╔══
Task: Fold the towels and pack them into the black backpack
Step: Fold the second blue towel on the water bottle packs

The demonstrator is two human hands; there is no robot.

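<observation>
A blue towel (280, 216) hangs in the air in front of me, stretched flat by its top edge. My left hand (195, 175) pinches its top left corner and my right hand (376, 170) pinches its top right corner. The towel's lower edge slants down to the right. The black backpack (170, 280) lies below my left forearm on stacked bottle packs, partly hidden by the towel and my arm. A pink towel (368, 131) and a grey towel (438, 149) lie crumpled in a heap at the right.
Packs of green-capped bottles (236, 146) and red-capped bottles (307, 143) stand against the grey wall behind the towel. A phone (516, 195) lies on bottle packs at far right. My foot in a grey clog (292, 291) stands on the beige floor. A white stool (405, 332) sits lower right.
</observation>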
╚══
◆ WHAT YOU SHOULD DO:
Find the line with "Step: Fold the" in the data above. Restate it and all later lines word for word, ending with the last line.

◆ TASK RESULT:
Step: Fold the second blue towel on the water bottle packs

The demonstrator is two human hands; there is no robot.

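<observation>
A blue towel (280, 216) hangs in the air in front of me, stretched flat by its top edge. My left hand (195, 175) pinches its top left corner and my right hand (376, 170) pinches its top right corner. The towel's lower edge slants down to the right. The black backpack (170, 280) lies below my left forearm on stacked bottle packs, partly hidden by the towel and my arm. A pink towel (368, 131) and a grey towel (438, 149) lie crumpled in a heap at the right.
Packs of green-capped bottles (236, 146) and red-capped bottles (307, 143) stand against the grey wall behind the towel. A phone (516, 195) lies on bottle packs at far right. My foot in a grey clog (292, 291) stands on the beige floor. A white stool (405, 332) sits lower right.
</observation>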

No more work is left in this exercise.